Extreme heat required air-conditioned stadiums and moving the tournament from the summer to November-December. Seven of the eight stadiums in five cities — all within a 22-mile radius of the capital Doha — were constructed for the tournament while the Khalifa International Stadium was heavily renovated. Accusations of Qatar exploiting migrant workers was a major controversy heading ahead of the tournament.
The host team exited at the group stage with three losses. FIFA reported a record revenue of $7.5 billion from the 2022 World Cup.
🇬🇧 Queen Elizabeth II. The 1966 World Cup was the first hosted by a nation with a female head of state.

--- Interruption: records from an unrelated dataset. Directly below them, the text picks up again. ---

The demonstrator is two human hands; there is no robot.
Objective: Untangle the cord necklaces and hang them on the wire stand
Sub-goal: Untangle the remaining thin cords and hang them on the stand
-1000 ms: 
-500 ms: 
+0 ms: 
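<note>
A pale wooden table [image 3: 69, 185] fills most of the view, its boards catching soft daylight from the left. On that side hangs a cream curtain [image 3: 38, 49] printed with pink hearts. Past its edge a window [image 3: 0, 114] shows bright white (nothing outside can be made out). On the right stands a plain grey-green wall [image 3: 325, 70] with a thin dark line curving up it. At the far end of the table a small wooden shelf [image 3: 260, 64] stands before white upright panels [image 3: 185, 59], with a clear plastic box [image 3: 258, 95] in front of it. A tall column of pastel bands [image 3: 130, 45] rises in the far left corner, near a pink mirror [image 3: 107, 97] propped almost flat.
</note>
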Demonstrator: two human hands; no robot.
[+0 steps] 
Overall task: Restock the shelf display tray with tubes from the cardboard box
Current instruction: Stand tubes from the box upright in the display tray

Queen Elizabeth II inaugurated the tournament and handed the trophy to England captain Bobby Moore.
But the first country to host a World Cup while led by an elected female head of government — Chancellor Angela Merkel — was Germany in 2006. The second was Brazil, in 2014, with President Dilma Rousseff. The inaugural game of the 2026 World Cup takes place June 11 at Azteca Stadium in Mexico, which elected its first woman as president, Claudia Sheinbaum, in 2024 for a term through 2030.
🎥 Watch (👇): The 1966 World Cup final highlights and trophy ceremony

R
🇺🇸 Claudio Reyna. After starring on the U.S. team that made history with a 1-0 win over Brazil at the 1989 U-17 World Cup, Claudio Reyna captained the USA to its best World Cup performance of the modern era: a quarterfinal finish at the 2002 World Cup, where he became the first American named to a FIFA World Cup All-Star Team.
Reyna, who debuted for the USA at age 20, was also on the 1994 World Cup squad and played at the 1998 and 2006 World Cups — and the 1992 and 1996 Olympics. The playmaker appeared in 31 World Cup qualifying games and retired with 112 caps (8 goals, 19 assists).

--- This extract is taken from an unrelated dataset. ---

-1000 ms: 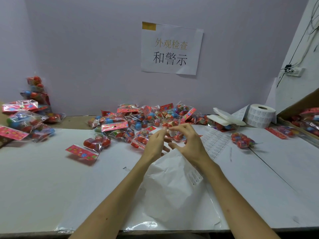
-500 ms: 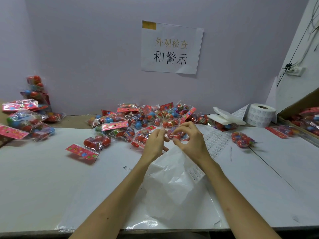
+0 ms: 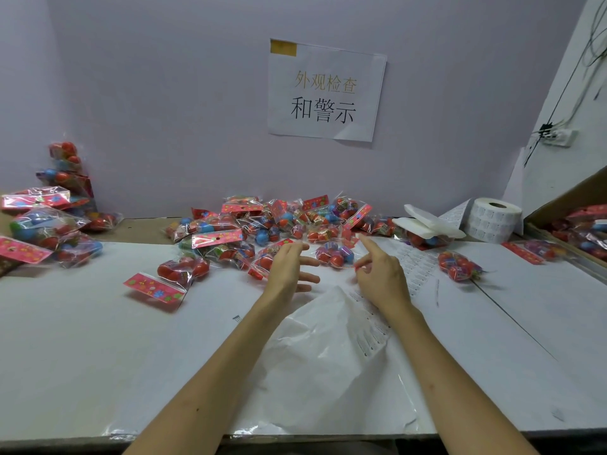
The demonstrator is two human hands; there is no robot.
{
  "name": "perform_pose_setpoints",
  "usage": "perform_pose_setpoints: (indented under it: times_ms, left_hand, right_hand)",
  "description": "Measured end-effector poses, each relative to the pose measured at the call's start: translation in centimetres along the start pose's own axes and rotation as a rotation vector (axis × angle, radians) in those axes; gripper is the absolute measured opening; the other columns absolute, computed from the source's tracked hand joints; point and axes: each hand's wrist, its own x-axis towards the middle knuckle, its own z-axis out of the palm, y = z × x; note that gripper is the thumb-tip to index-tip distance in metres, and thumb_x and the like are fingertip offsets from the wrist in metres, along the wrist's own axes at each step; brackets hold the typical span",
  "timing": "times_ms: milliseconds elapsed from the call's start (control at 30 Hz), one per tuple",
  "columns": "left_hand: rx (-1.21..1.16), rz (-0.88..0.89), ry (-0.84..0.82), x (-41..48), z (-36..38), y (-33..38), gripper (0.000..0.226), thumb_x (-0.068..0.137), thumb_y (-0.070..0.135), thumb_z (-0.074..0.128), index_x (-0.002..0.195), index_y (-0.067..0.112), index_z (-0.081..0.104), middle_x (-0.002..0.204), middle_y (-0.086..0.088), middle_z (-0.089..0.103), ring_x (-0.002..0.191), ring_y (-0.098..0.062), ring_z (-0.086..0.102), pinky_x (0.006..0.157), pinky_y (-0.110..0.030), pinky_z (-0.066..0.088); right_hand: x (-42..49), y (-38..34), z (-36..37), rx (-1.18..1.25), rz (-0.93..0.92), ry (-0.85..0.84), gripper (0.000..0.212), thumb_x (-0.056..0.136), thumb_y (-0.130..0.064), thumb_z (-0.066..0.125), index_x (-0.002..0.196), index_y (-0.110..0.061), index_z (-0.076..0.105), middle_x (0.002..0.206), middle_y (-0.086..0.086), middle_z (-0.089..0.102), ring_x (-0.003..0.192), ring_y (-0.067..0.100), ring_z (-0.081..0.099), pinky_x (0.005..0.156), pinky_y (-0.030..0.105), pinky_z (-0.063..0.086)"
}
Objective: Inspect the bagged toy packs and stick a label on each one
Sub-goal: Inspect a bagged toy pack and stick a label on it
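1. Clearly two bare hands are out over the white desk (image 3: 98, 339): the left hand (image 3: 285, 267) and the right hand (image 3: 382, 277), with both forearms reaching in from the near edge.
2. One clear plastic toy pack of red and blue balls (image 3: 335, 254) lies flat on the desk between them. A second lone pack (image 3: 460, 266) sits well off to the right, and a third with a pink header card (image 3: 167, 277) lies to the left. The central heap of packs (image 3: 262, 224) behind is too tangled to count.
3. I count one roll of white labels (image 3: 492, 221) at the back right, one flat strip of labels (image 3: 414, 267) under the right hand, one crumpled white backing sheet (image 3: 328, 349) between the forearms and one paper sign (image 3: 325, 90) on the wall.
4. The left hand is held palm inward with its fingers (image 3: 303, 247) straight and spread, gripping nothing.
5. The right hand has its index finger pointing away and up. Its other fingers are loosely curled, and I can see nothing held in them.
6. The toy pack lies just beyond both sets of fingertips, nearest the left ones. I cannot tell whether they touch it.
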Motion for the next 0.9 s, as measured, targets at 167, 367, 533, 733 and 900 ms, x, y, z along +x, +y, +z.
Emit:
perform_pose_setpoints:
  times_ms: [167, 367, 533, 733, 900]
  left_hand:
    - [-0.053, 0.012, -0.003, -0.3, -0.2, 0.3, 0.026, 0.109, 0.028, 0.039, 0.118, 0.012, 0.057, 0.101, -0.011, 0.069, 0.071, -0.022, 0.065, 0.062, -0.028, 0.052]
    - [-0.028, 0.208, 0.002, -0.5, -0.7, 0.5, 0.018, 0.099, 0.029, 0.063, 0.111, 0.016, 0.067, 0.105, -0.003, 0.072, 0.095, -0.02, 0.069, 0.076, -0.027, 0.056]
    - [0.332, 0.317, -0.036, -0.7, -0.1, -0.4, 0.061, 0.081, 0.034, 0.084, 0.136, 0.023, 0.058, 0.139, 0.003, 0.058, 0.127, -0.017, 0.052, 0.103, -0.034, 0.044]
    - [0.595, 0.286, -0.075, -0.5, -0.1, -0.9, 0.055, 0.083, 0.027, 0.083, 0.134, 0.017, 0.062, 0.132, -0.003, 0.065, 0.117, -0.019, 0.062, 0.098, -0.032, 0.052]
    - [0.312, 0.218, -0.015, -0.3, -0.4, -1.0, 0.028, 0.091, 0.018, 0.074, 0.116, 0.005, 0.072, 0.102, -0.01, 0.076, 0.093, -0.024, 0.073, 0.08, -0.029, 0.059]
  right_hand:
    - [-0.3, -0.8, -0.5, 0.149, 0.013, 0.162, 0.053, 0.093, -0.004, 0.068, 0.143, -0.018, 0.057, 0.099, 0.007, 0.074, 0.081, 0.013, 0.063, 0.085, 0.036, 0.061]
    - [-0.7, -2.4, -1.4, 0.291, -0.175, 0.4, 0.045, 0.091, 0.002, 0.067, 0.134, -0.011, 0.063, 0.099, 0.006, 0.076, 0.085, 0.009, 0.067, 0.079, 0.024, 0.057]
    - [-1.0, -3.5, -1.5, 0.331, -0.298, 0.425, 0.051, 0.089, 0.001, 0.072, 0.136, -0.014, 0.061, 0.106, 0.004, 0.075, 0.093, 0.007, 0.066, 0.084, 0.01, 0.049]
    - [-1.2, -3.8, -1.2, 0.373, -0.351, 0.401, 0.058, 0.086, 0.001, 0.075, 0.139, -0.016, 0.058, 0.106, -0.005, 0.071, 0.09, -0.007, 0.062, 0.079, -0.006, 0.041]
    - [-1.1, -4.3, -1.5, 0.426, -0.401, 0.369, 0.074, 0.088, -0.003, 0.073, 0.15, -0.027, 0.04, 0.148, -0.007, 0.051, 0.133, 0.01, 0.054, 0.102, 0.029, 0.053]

Reyna spent most of his 1994-2008 club career in Europe — Bayer Leverkusen, Wolfsburg, Glasgow Rangers, Sunderland and Manchester City — before returning to play in MLS with the New York Red Bulls in 2007.
• Father-son: When Gio Reyna debuted for the USA at age 17 in 2020, the Reynas became the sixth father-son duo to play for the USMNT — and the first to log World Cup time when Gio saw 55 minutes of action at the 2022 World Cup. Claudio’s reaction to Gio’s limited minutes, however, sparked what would become a U.S. Soccer scandal.
🇫🇷 Jules Rimet. The Jules Rimet Trophy was named after Frenchman Jules Rimet, FIFA’s third president serving from 1921 to 1954.

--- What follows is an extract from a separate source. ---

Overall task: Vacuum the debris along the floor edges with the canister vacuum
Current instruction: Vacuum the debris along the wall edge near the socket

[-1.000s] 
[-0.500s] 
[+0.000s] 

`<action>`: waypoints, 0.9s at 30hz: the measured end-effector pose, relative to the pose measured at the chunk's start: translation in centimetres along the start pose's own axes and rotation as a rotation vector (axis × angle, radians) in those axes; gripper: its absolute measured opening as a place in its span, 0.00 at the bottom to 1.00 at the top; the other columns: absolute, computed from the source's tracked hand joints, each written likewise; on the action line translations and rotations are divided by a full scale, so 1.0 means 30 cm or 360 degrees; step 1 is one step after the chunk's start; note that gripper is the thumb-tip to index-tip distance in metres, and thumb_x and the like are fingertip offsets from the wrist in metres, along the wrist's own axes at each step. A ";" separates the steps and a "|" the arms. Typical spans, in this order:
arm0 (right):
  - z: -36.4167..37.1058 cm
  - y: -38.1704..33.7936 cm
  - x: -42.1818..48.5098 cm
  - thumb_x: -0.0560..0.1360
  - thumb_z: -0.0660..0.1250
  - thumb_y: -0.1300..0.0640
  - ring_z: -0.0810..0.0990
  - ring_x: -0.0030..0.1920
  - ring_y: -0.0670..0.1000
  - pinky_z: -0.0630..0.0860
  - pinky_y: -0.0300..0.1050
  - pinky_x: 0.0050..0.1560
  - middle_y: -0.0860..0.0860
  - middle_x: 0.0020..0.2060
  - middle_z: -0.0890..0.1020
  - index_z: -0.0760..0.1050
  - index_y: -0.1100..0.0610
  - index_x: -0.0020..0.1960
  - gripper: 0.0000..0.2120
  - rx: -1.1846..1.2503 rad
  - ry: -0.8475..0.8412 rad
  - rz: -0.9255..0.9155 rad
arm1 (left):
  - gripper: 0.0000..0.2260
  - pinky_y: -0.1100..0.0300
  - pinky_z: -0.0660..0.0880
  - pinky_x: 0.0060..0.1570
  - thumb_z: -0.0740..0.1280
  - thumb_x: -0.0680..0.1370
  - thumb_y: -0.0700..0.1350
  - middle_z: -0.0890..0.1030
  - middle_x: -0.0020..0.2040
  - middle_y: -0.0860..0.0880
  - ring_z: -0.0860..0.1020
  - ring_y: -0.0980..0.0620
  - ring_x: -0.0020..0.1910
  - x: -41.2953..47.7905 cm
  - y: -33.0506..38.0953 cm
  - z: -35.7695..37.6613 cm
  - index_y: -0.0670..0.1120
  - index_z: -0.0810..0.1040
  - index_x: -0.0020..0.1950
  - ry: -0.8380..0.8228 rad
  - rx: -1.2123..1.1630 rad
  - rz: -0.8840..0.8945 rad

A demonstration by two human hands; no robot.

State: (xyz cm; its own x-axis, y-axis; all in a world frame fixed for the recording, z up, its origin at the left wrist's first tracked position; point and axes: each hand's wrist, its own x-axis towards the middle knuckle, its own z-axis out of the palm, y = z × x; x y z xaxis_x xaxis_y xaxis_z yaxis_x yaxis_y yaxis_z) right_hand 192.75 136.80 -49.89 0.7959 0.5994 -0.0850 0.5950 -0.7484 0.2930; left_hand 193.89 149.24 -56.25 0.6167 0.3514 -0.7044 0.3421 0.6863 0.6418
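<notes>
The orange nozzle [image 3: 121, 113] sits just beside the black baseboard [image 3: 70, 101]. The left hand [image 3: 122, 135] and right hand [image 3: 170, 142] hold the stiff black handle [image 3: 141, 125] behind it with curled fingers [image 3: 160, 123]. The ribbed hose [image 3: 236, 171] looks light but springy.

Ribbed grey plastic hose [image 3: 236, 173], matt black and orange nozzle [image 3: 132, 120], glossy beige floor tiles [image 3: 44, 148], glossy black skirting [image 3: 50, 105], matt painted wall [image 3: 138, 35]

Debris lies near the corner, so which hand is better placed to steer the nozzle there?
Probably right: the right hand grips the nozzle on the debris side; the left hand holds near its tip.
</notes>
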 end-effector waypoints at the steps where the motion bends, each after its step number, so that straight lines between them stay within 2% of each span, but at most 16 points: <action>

As the first three-time World Cup winner, Brazil got to keep the Jules Rimet Trophy after winning the 1970 World Cup.
• More: 1970 World Cup Flashback
🇧🇷 Romario. Coach Carlos Alberto Parreira kicked Romario off the national team after he lashed out about not starting a December 1992 friendly against Germany. But when Brazil needed a result in its final qualifying game for the 1994 World Cup, Parreira called him back. “God sent Romário to the Maracanã,” Parreira said after Romario scored both goals in a 2-0 win over Uruguay that sent the Seleção to the USA 1994.
Parreira used an odd couple pairing upfront of Bebeto with Romario, who announced he wouldn’t sit next to Bebeto on the plane. “We are different people,” Romario said. “Bebeto is a family type, stay at home. I’m a street cat.”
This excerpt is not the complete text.